Also sialic acid α2-9 linked to sialic acid was identified in glycoconjugates.25–27 In bacteria, the well-known colominic acid is a polysialic acid with repeating Neu5Acα2-8Neu5Ac units.28,29

Other rear linkages of sialic acid have been detected and extensively reviewed.30 Bacterial sialyltransferases have been used for the synthesis of sialooligosacharides using the activated nucleotide CMP-Neu5Ac as the donor.31 Also, multistep enzymatic cascades using in situ formation of the CMP-sialic acid donor have been reported.32 Reverse sialylation was described using a mammalian sialyl transferase (ST3Gal-II) and 5′-CMP, which is sialylated in situ by a sialoglycoconjugate donor. The CMP-Neu5Ac obtained is then used to sialylate another acceptor using the same enzyme or other sialyltransferases such as ST6Gal-I and ST6GalNAc-I.33

In the present article we will mainly refer to trans-sialylation, a process used by microorganisms for the incorporation of sialic acid from a sialylated donor, without the need of the activated nucleotide.
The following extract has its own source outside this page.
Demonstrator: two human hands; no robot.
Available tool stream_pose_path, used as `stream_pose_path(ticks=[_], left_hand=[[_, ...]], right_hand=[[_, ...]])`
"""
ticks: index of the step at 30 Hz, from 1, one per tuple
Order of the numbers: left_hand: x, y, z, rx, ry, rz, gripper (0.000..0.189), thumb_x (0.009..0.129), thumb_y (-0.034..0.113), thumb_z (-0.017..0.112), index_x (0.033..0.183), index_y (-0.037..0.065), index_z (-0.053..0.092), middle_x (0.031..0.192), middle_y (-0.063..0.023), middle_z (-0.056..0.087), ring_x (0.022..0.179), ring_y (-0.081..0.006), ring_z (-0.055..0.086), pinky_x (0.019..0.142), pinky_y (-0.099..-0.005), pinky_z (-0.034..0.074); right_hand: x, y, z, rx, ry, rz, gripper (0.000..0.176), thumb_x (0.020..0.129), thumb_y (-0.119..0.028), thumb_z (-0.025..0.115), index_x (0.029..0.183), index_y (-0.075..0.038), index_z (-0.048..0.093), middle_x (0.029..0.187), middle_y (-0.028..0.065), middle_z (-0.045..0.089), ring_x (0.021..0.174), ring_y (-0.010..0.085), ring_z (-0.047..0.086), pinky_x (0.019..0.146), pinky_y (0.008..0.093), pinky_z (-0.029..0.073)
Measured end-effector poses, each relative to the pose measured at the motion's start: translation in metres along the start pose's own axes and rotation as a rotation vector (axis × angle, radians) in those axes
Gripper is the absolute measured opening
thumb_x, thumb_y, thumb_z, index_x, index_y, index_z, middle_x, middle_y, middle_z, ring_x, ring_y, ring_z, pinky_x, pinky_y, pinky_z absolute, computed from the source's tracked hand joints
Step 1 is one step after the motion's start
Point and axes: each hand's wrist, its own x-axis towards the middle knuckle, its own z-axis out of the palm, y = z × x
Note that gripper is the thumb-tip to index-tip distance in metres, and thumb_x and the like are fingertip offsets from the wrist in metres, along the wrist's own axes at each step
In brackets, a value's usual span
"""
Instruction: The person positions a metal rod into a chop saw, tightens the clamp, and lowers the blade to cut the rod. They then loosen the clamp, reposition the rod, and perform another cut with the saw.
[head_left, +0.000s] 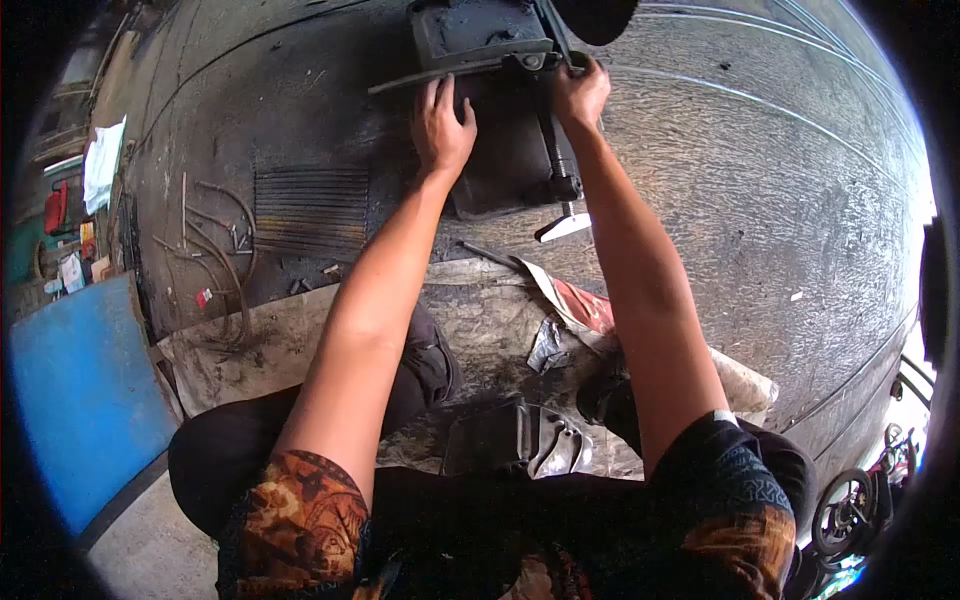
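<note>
- Shiny metal casing [540, 445] lies btwn the knees on a worn cardboard sheet [290, 345], prob. to keep parts off the floor.
- Blue board [85, 390] lies flat at left, well apart.
- Bent rods [215, 260] lie beyond the sheet.
- Left hand [440, 125]: palm down, fingers spread, pressing dark metal block [500, 170], apparently steadying it.
- Right hand [578, 92]: fingers curled tight round top of dark rod [552, 150] at block's right edge.

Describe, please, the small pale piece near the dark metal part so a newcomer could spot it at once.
Find the dark metal part on the floor under the left hand. A black rod runs down its right edge from near the right hand; the pale piece lies below the rod's end, the only whitish thing among black metal.
</note>
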Motion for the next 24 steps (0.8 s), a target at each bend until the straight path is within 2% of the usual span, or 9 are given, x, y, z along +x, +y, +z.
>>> stream_pose_path(ticks=[2,6,8,12,14,17,19,21,24], left_hand=[[-0.01,-0.004,-0.004,-0.035,0.034,-0.213,0.038,0.086,0.018,0.064,0.12,0.001,0.062,0.117,-0.019,0.061,0.108,-0.0377,0.059,0.092,-0.0434,0.048],[-0.017,-0.016,-0.017,-0.036,0.005,-0.33,0.037,0.087,0.018,0.064,0.119,0.0,0.064,0.109,-0.019,0.065,0.099,-0.0384,0.063,0.086,-0.0433,0.051],[-0.017,-0.028,-0.018,-0.067,-0.051,-0.347,0.037,0.087,0.019,0.065,0.118,-0.001,0.064,0.103,-0.0194,0.068,0.092,-0.0374,0.067,0.08,-0.0428,0.053],[-0.016,-0.04,-0.013,-0.304,0.028,-0.529,0.036,0.084,0.017,0.064,0.115,-0.003,0.063,0.103,-0.0219,0.067,0.097,-0.036,0.065,0.082,-0.0439,0.052],[-0.016,-0.039,-0.015,-0.396,0.029,-0.601,0.037,0.085,0.016,0.064,0.116,-0.004,0.062,0.103,-0.0239,0.066,0.094,-0.0355,0.067,0.082,-0.0436,0.052],[-0.017,-0.036,-0.017,-0.307,-0.007,-0.643,0.038,0.085,0.015,0.062,0.118,-0.003,0.059,0.107,-0.0257,0.064,0.099,-0.0377,0.064,0.084,-0.0439,0.052],[-0.018,-0.037,-0.021,-0.275,-0.008,-0.553,0.04,0.084,0.013,0.061,0.121,-0.002,0.055,0.115,-0.0263,0.06,0.105,-0.0402,0.06,0.086,-0.0444,0.051],[-0.015,-0.03,-0.029,-0.129,0.135,-0.339,0.042,0.086,0.015,0.06,0.124,-0.002,0.055,0.122,-0.0255,0.059,0.107,-0.043,0.059,0.088,-0.0464,0.05],[-0.015,-0.031,-0.033,-0.134,0.08,-0.287,0.048,0.085,0.012,0.059,0.128,-0.004,0.05,0.129,-0.028,0.051,0.114,-0.0436,0.054,0.095,-0.0469,0.047]], right_hand=[[-0.003,-0.001,-0.001,0.041,0.088,-0.109,0.029,0.077,-0.011,0.065,0.103,-0.001,0.065,0.1,0.0217,0.059,0.091,0.042,0.059,0.084,0.0453,0.048],[-0.017,-0.042,-0.011,0.069,0.075,-0.338,0.021,0.077,-0.01,0.065,0.096,-0.003,0.065,0.095,0.0179,0.059,0.091,0.0407,0.057,0.079,0.0476,0.047],[-0.021,-0.052,-0.005,-0.042,-0.144,-0.657,0.019,0.076,-0.011,0.066,0.094,-0.005,0.065,0.093,0.0152,0.06,0.09,0.0393,0.057,0.078,0.0478,0.047],[-0.027,-0.077,0.029,-0.161,-0.335,-0.857,0.017,0.078,-0.013,0.066,0.094,-0.008,0.069,0.095,0.0117,0.065,0.091,0.0346,0.061,0.079,0.0428,0.05],[-0.032,-0.087,0.04,-0.437,-0.311,-1.004,0.022,0.078,-0.019,0.068,0.099,-0.011,0.07,0.106,0.009,0.065,0.103,0.0329,0.058,0.085,0.0443,0.048],[-0.033,-0.093,0.067,-0.468,-0.338,-1.064,0.025,0.078,-0.021,0.069,0.102,-0.015,0.07,0.114,0.0071,0.062,0.111,0.0323,0.055,0.089,0.046,0.045],[-0.032,-0.095,0.078,-0.472,-0.363,-1.067,0.025,0.079,-0.021,0.068,0.103,-0.016,0.07,0.116,0.0084,0.061,0.108,0.0334,0.056,0.089,0.0458,0.046],[-0.023,-0.09,0.089,-0.33,-0.468,-1.055,0.025,0.079,-0.019,0.067,0.104,-0.016,0.07,0.117,0.0084,0.06,0.109,0.0344,0.055,0.091,0.0465,0.046],[-0.018,-0.085,0.098,-0.318,-0.563,-0.981,0.023,0.079,-0.018,0.068,0.101,-0.015,0.071,0.11,0.0092,0.064,0.105,0.0338,0.058,0.089,0.0456,0.047]])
The use of the trans-sialidase from Trypanosoma cruzi (TcTS), the most studied trans-sialidase to date, for the synthesis of biologically important sialooligosaccharides will be described.

2 trans-Sialylation

2.1 trans-Sialidases in trypanosomatids

trans-Sialidases were intensively studied in Trypanosoma cruzi because they are related to the infectivity of the protozoan, which is the cause of Chagas disease, the American trypanosomiasis.34–36T. cruzi shows a very complex genetic diversity and its strains have been grouped into six lineages or DTUs (Discrete Typing Units).37–39 Accordingly, TcTS is a family expressed by around 1400–1700 genes, depending on the T. cruzi strain, even though many of them express proteins lacking enzymatic activity.40–43 The sole replacement of Tyr 342 with Hys produces inactive mutants (iTcTS) which, however, act as lectins binding to the glycotope Siaα2-3βGalp.44 The structural similarity to the reactive TS is evidenced by its recognition by a neutralizing antibody against the enzymatic pocket.45 iTcTS genes were only identified in strains belonging to the lineage classified as DTU II and to the hybrid DTUs TcV and TcVI.46 TcTS expression depends on the parasite's phylogenetic group and increases in the trypomastigote stage.47 This is in agreement with its role in infection and the observation that the invasion of mammal cells depends on their content of sialic acid.36,48 During infection TcTS transfers sialic acid from the host sialoglycoconjugates to the terminal β-linked galactose residues in mucins of the parasite (Fig. 3) and this process is crucial for the infectivity of bloodstream trypomastigotes.49 The reaction is specific and results in the functional unit sialic acidα2-3βGalp.34,35,41,50 The specificity of TcTS was studied using convenient oligosaccharides and gangliosides as substrates.51 The authors concluded that the donors must carry Neu5Acα2-3Gal and not the Neu5Acα2-6Gal terminal unit, whereas the acceptor galactose in the glycan must be β-linked.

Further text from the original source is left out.